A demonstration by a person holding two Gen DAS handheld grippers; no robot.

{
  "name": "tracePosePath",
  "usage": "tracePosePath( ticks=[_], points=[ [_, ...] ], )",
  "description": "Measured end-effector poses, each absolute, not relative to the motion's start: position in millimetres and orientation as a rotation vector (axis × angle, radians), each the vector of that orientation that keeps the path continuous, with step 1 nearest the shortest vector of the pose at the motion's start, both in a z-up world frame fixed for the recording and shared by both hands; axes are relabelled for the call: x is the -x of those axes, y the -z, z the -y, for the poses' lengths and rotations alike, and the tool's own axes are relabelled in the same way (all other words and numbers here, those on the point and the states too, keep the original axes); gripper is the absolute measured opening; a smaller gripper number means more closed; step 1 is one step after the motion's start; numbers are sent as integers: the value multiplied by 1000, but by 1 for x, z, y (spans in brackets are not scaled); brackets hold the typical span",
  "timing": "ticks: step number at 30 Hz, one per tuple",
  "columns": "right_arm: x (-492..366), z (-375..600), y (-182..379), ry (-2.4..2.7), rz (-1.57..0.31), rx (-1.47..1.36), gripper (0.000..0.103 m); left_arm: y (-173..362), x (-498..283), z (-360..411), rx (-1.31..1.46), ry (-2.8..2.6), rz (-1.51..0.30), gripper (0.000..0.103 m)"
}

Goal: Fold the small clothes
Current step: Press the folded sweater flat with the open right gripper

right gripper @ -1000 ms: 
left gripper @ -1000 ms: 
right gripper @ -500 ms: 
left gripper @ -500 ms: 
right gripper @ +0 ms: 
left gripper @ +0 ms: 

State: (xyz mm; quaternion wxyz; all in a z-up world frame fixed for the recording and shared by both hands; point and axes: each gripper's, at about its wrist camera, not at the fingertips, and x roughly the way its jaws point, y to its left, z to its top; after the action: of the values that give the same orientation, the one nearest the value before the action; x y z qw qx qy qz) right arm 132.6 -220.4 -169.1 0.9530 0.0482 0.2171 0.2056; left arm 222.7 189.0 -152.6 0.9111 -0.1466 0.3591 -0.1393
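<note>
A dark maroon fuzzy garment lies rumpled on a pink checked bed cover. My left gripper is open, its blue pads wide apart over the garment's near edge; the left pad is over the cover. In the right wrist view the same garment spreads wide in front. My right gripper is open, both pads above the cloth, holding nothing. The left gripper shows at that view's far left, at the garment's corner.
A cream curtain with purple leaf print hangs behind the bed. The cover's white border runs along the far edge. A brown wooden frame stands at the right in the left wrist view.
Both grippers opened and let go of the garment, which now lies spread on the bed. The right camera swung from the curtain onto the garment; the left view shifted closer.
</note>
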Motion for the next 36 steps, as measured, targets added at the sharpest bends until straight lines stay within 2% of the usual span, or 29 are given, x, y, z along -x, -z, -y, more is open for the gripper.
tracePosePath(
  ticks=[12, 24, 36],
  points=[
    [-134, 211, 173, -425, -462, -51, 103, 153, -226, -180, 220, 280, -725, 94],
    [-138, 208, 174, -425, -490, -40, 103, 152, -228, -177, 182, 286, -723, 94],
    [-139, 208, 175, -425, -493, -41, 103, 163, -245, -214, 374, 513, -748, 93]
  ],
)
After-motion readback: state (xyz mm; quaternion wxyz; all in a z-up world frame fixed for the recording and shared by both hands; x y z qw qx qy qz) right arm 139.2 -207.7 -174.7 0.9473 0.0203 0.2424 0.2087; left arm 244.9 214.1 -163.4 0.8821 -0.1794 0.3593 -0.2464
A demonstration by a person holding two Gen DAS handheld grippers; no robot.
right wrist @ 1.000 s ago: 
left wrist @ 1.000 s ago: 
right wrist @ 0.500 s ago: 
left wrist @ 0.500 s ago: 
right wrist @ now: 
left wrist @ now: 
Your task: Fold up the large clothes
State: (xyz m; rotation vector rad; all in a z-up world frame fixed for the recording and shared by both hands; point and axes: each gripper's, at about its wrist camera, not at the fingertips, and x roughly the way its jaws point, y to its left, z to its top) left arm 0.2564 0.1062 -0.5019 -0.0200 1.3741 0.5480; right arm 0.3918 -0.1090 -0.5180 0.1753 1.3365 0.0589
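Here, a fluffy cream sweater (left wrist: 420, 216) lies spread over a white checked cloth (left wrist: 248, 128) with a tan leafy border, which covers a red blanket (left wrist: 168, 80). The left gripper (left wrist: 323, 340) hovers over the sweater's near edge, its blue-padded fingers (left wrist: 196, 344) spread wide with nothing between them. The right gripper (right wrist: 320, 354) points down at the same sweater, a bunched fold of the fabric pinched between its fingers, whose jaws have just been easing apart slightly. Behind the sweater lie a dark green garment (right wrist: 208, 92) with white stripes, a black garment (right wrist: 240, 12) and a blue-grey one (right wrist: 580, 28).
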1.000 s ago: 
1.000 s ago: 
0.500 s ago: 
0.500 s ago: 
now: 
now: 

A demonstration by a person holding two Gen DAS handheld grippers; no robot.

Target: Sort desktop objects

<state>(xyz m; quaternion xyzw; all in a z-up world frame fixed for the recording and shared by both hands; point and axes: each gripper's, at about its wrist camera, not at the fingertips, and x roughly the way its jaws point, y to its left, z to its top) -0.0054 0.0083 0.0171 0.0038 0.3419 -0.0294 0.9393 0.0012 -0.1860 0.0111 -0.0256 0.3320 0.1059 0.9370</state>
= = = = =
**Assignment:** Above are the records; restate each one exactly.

**Task answer:**
A demonstration by a person holding two Gen DAS handheld grippers; no robot.

{
  "name": "tracePosePath",
  "usage": "tracePosePath( ticks=[_], points=[ [_, ...] ], )",
  "description": "Measured end-effector poses, each absolute, not relative to the motion's start: position in millimetres and orientation as a rotation vector (axis × angle, radians), each the vector of that orientation that keeps the path continuous, with step 1 nearest the shortest vector of the pose at the motion's start, both in a z-up world frame fixed for the recording and shared by both hands; axes are relabelled for the call: x is the -x of those axes, y the -z, z the -y, for the poses' lengths and rotations alike, and the tool's own axes are relabelled in the same way (all other words and numbers here, those on the point and the states too, keep the original axes); gripper is the absolute measured opening; a smaller gripper number means more closed; step 1 is one step after the motion's start; numbers are sent as integers: the value multiplied by 1000, but by 1 for x, z, y (spans in brackets are not scaled); brackets hold the typical span",
  "timing": "ticks: step number at 30 Hz, one per tuple",
  "columns": "right_arm: x (-492..366), z (-375..600), y (-182..379), ry (-2.4..2.7), rz (-1.57..0.31), rx (-1.47..1.36), gripper (0.000..0.103 m); left_arm: y (-173..362), x (-498..283), z (-360..411), rx (-1.31..1.46), ry (-2.8..2.6), rz (-1.51..0.30), gripper (0.000..0.103 m)"
}

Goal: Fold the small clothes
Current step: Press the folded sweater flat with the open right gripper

right gripper @ -1000 ms: 
left gripper @ -1000 ms: 
right gripper @ -500 ms: 
left gripper @ -500 ms: 
right gripper @ +0 ms: 
left gripper @ +0 ms: 

State: (xyz mm; quaternion wxyz; all in a z-up world frame fixed for the recording and shared by both hands; point and axes: each gripper's, at about its wrist camera, not at the fingertips, and x roughly the way its jaws point, y to its left, z to its top; after the action: of the values that give the same orientation, the one nearest the value before the action; x y z qw qx qy qz) right arm 132.6 -220.4 -169.1 0.9530 0.0482 0.2171 0.2056; left arm 222.7 189.0 -152.6 0.9111 -0.1466 0.3591 -0.1393
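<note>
A dark maroon fuzzy garment lies rumpled on a pink checked bed cover. My left gripper is open, its blue pads wide apart over the garment's near edge; the left pad is over the cover. In the right wrist view the same garment spreads wide in front. My right gripper is open, both pads above the cloth, holding nothing. The left gripper shows at that view's far left, at the garment's corner.
A cream curtain with purple leaf print hangs behind the bed. The cover's white border runs along the far edge. A brown wooden frame stands at the right in the left wrist view.
Both grippers opened and let go of the garment, which now lies spread on the bed. The right camera swung from the curtain onto the garment; the left view shifted closer.
</note>
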Motion for the next 36 steps, as measured, targets added at the sharpest bends until straight lines stay within 2% of the usual span, or 29 are given, x, y, z along -x, -z, -y, more is open for the gripper.
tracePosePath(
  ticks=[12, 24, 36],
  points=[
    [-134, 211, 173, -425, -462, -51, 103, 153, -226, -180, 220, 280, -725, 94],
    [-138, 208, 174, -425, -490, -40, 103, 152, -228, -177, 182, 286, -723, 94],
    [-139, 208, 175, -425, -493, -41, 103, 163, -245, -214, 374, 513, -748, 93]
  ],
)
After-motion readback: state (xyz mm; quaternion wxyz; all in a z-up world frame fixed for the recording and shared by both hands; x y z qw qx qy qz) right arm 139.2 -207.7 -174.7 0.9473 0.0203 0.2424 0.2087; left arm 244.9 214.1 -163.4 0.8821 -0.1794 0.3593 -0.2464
A demonstration by a person holding two Gen DAS handheld grippers; no robot.
right wrist @ 1.000 s ago: 
left wrist @ 1.000 s ago: 
right wrist @ 0.500 s ago: 
left wrist @ 0.500 s ago: 
right wrist @ now: 
left wrist @ now: 
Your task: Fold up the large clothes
State: (xyz m; rotation vector rad; all in a z-up world frame fixed for the recording and shared by both hands; point and axes: each gripper's, at about its wrist camera, not at the fingertips, and x roughly the way its jaws point, y to its left, z to its top) left arm 0.2564 0.1062 -0.5019 -0.0200 1.3741 0.5480; right arm 0.3918 -0.1090 -0.5180 0.1753 1.3365 0.0589
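Here, a fluffy cream sweater (left wrist: 420, 216) lies spread over a white checked cloth (left wrist: 248, 128) with a tan leafy border, which covers a red blanket (left wrist: 168, 80). The left gripper (left wrist: 323, 340) hovers over the sweater's near edge, its blue-padded fingers (left wrist: 196, 344) spread wide with nothing between them. The right gripper (right wrist: 320, 354) points down at the same sweater, a bunched fold of the fabric pinched between its fingers, whose jaws have just been easing apart slightly. Behind the sweater lie a dark green garment (right wrist: 208, 92) with white stripes, a black garment (right wrist: 240, 12) and a blue-grey one (right wrist: 580, 28).
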1.000 s ago: 
1.000 s ago: 
0.500 s ago: 
0.500 s ago: 
now: 
now: 

A demonstration by a person holding two Gen DAS handheld grippers; no robot.

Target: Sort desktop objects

<state>(xyz m; quaternion xyzw; all in a z-up world frame fixed for the recording and shared by both hands; point and axes: each gripper's, at about its wrist camera, not at the fingertips, and x roughly the way its jaws point, y to its left, z to its top) -0.0054 0.0083 0.0171 0.0038 0.3419 -0.0294 0.9393 0.0012 -0.1860 0.0111 -0.0256 0.3320 0.1059 0.9370</state>

Work on this exercise has concluded.